Beaucoup d'électeurs ont donné procuration en vain, le système n'a pas toujours bien fonctionné lors du premier tour de la présidentielle.

Bureau de vote
Bureau de vote © AFP / Benjamin Cremel

Impossible de savoir combien d'électeurs n'ont pas pu voter à cause d'un problème de procuration, le ministère de l'Intérieur reste silencieux sur ce sujet.

Mais de nombreux témoignages font état de dysfonctionnements. Une page Facebook a été créée et une carte interactive permet d'inscrire chaque cas. Une pétition pour l'annulation du scrutin du 23 avril a été lancée et sera adressée à Anne Hidalgo, à Paris.

A Toulouse, les commissariats et les gendarmeries ont envoyé les procurations aux mairies par la poste. Un millier vendredi et samedi, 2 300. Toutes ont été traitées en mairie, jusqu'à 1 h du matin dans la nuit de samedi à dimanche. Certaines procurations ne sont peut-être pas arrivées à temps, et la mairie concède que "manifestement un volume significatif de gens qui disaient avoir des procurations et qui n'étaient pas inscrits sur les listes d'émargement".
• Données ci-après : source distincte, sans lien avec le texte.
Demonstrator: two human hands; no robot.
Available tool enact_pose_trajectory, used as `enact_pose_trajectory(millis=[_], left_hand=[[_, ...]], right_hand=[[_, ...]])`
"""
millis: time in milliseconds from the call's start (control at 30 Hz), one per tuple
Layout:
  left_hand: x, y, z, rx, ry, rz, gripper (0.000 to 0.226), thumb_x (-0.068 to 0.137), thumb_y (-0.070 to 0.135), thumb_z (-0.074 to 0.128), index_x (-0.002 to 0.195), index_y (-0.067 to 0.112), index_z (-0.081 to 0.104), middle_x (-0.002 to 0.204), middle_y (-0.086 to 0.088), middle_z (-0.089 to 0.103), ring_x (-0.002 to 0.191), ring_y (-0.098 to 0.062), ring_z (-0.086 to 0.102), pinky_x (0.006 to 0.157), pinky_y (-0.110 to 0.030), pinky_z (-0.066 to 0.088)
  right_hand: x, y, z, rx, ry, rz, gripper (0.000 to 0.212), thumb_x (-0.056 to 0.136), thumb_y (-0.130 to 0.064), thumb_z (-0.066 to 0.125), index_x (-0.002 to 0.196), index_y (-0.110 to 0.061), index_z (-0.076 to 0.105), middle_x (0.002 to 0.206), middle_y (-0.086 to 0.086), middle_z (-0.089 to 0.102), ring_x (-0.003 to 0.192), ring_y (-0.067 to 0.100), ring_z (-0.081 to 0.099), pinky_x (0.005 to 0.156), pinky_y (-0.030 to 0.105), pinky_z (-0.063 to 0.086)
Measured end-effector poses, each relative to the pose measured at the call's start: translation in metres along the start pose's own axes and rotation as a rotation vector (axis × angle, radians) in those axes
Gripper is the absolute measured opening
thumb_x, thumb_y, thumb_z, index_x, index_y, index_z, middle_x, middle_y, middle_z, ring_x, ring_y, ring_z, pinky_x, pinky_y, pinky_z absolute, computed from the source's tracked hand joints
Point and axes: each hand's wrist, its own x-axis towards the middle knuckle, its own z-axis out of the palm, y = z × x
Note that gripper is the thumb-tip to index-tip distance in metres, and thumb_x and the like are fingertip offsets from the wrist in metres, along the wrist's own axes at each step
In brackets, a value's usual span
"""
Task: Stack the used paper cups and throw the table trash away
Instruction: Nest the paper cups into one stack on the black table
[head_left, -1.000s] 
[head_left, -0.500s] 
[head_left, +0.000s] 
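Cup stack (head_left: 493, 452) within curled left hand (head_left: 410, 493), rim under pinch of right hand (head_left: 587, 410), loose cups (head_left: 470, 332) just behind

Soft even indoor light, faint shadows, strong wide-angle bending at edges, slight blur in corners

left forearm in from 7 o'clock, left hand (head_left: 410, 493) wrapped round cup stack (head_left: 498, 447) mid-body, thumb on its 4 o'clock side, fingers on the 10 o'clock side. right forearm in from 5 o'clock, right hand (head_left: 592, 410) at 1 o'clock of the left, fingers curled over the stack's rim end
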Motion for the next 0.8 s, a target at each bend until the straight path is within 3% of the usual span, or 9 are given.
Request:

A Toulon une centaine de procurations ne serait pas arrivées à bon port et à temps.

A Strasbourg, 17 000 personnes n'auraient pas pu voter, car elles ont été rayées des listes électorales et n'ont pas reçu la notification à la bonne adresse. D'autres n'ont pas su à temps que la procuration qu'ils avaient faite n'était pas valide et n'ont donc pas pu la refaire.

Témoignages

Nina : "On m'a volé mon vote. Je suis allée faire ma procuration jeudi dans le XVIe arrondissement de Paris. Elle n'est jamais arrivée. Du coup, mon père a sacrifié son vote pour pouvoir me faire voter. Et c'est arrivé à un ami aussi dans le même quartier. Lui, il devait voter à Caen, moi à Toulouse. Sa mère a sacrifié aussi son vote pour faire entendre sa voix à lui. C'est assez fou de pas pouvoir voter en 2017 alors qu'on fait les démarches pour."

Thomas : "Je devais voter à Pau, j'étais à Paris, j'ai fait une procuration trois semaines avant le vote, qui a été validée. J'ai eu le récépissé au commissariat, j'ai appelé la préfecture pour me faire confirmer le fait que je pouvais voter. On m'a dit oui. Et finalement le jour du vote, la personne qui devait voter pour moi s'est aperçu que j'étais toujours inscrit sur le fichier central parce que j'avais vécu trois ans à l'étranger. Donc la personne qui voulait voter blanc a voté autre chose pour moi, pour pallier ce problème."

Bordeaux - bureau de vote de l'école Paul Latapie
Bordeaux - bureau de vote de l'école Paul Latapie © Maxppp

Stéphanie : "Je l'ai faite le 18 avril et on m'a assuré que ce serait à temps pour mon bureau de vote à Bordeaux. J'avais fait une procuration à ma mère, qui est dans le même bureau de vote que moi. Mais au moment du premier tour, on lui a dit qu'elle n'avait pas de procuration. Elle ne pouvait pas voter pour moi. Personne ne sait d'où ça vient, si ça vient de la préfecture du XIIIe arrondissement de Paris, là où j'ai effectué ma procuration, si ça vient de la Poste ou du bureau de Bordeaux. J'ai eu le bureau de Bordeaux au téléphone qui me dit qu'elle n'est au courant de rien. Je suis furax parce que j'ai quand même inscrit trois fois mon numéro de téléphone sur la procuration et je n'ai jamais été avertie de quoi que ce soit."

Pour celles et ceux dont le bureau de vote n'a tout simplement pas reçu le document de procuration, il faut se rendre dans le lieu où elle a été établie, récépissé en main, pour régulariser la situation.

Si vous n'avez établi votre procuration que pour la présidentielle, et que vous serez dans l'impossibilité de vous déplacer dans votre commune de rattachement pour voter aux élections législatives. Il vous faudra reprendre la procédure de procuration à zéro.

Ceux pour qui, même par procuration, le droit de vote reste théorique

Près de 46 millions d'électeurs sont inscrits, selon l’Institut national des statistiques et des études économiques (Insee). Pour nombre d'entre eux, l'exercice du droit de vote reste un peu théorique.

50 000 prisonniers majeurs dont moins de 1% arrivent finalement à voter par procuration ou se déplacer.

Il faut rajouter les sans domicile fixe, soit 113 000 personnes.

400 000 gens du voyage, auxquels il faut aussi ajouter les retraités dans des établissements loin de leur famille et les handicapés.

Ce sont les publics qui ont le plus de mal à exercer leur droit de vote, y compris par procuration.